#### TASK DATA
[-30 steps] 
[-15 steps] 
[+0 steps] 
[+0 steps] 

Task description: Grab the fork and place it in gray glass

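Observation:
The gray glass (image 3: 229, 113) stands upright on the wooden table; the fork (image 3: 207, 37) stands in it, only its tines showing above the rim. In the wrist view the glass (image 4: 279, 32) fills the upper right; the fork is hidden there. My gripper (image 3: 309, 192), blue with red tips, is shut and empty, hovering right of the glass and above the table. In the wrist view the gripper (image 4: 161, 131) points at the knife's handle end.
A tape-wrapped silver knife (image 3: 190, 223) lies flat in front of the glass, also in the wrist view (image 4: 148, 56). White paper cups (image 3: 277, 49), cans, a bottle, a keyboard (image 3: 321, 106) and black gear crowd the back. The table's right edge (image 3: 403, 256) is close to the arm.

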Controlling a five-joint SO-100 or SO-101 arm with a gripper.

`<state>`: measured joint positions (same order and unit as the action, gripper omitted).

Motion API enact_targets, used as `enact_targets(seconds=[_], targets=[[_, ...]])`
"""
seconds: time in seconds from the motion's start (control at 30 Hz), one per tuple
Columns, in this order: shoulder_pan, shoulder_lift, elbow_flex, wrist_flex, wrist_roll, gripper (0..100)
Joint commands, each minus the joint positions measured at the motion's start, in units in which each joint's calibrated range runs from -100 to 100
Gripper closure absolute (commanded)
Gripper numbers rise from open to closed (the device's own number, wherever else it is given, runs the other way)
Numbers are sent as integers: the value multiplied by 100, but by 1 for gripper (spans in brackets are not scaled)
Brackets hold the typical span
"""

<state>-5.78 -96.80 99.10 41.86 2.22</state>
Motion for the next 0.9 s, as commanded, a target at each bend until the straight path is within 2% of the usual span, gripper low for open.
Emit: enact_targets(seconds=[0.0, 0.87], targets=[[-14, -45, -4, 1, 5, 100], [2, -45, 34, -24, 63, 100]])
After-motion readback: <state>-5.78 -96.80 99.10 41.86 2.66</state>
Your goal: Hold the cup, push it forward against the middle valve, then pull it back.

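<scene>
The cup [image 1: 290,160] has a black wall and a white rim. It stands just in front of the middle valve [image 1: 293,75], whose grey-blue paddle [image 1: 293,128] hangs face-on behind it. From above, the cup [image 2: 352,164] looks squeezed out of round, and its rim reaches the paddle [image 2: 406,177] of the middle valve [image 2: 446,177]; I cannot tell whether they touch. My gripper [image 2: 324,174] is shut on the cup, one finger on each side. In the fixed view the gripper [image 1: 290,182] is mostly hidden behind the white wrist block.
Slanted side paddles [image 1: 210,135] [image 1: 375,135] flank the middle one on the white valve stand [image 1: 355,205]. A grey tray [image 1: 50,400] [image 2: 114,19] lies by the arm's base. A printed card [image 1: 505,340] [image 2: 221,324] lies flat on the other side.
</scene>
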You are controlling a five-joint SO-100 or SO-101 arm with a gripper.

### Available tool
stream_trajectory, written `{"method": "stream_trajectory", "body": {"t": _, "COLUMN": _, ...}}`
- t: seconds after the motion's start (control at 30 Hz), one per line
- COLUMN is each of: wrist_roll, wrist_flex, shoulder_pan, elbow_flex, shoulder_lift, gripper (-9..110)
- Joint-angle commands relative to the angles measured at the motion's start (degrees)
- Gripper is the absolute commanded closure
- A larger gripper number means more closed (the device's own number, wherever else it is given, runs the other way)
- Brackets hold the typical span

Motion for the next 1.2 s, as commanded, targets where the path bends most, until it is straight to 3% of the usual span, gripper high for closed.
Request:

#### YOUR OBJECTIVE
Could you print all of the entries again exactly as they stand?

#### EXERCISE RESULT
[-30 steps] 
[-15 steps] 
[+0 steps] 
[+0 steps] 

Task description: Grab the fork and place it in gray glass

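Observation:
The gray glass (image 3: 229, 113) stands upright on the wooden table; the fork (image 3: 207, 37) stands in it, only its tines showing above the rim. In the wrist view the glass (image 4: 279, 32) fills the upper right; the fork is hidden there. My gripper (image 3: 309, 192), blue with red tips, is shut and empty, hovering right of the glass and above the table. In the wrist view the gripper (image 4: 161, 131) points at the knife's handle end.
A tape-wrapped silver knife (image 3: 190, 223) lies flat in front of the glass, also in the wrist view (image 4: 148, 56). White paper cups (image 3: 277, 49), cans, a bottle, a keyboard (image 3: 321, 106) and black gear crowd the back. The table's right edge (image 3: 403, 256) is close to the arm.
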
Controlling a five-joint SO-100 or SO-101 arm with a gripper.

`<state>`: measured joint positions (same order and unit as the action, gripper omitted).

Motion API enact_targets, used as `enact_targets(seconds=[_], targets=[[_, ...]])`
"""
seconds: time in seconds from the motion's start (control at 30 Hz), one per tuple
Columns, in this order: shoulder_pan, shoulder_lift, elbow_flex, wrist_flex, wrist_roll, gripper (0..100)
Joint commands, each minus the joint positions measured at the motion's start, in units in which each joint's calibrated range runs from -100 to 100
Gripper closure absolute (commanded)
Gripper numbers rise from open to closed (the device's own number, wherever else it is given, runs the other way)
Numbers are sent as integers: the value multiplied by 100, but by 1 for gripper (spans in brackets are not scaled)
Brackets hold the typical span
"""

<state>-5.78 -96.80 99.10 41.86 2.22</state>
Motion for the next 0.9 s, as commanded, a target at each bend until the straight path is within 2% of the usual span, gripper low for open.
Emit: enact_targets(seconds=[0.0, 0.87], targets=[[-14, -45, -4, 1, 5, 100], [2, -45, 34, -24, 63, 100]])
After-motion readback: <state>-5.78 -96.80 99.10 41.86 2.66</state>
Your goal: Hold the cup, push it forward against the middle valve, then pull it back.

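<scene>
The cup [image 1: 290,160] has a black wall and a white rim. It stands just in front of the middle valve [image 1: 293,75], whose grey-blue paddle [image 1: 293,128] hangs face-on behind it. From above, the cup [image 2: 352,164] looks squeezed out of round, and its rim reaches the paddle [image 2: 406,177] of the middle valve [image 2: 446,177]; I cannot tell whether they touch. My gripper [image 2: 324,174] is shut on the cup, one finger on each side. In the fixed view the gripper [image 1: 290,182] is mostly hidden behind the white wrist block.
Slanted side paddles [image 1: 210,135] [image 1: 375,135] flank the middle one on the white valve stand [image 1: 355,205]. A grey tray [image 1: 50,400] [image 2: 114,19] lies by the arm's base. A printed card [image 1: 505,340] [image 2: 221,324] lies flat on the other side.
</scene>
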You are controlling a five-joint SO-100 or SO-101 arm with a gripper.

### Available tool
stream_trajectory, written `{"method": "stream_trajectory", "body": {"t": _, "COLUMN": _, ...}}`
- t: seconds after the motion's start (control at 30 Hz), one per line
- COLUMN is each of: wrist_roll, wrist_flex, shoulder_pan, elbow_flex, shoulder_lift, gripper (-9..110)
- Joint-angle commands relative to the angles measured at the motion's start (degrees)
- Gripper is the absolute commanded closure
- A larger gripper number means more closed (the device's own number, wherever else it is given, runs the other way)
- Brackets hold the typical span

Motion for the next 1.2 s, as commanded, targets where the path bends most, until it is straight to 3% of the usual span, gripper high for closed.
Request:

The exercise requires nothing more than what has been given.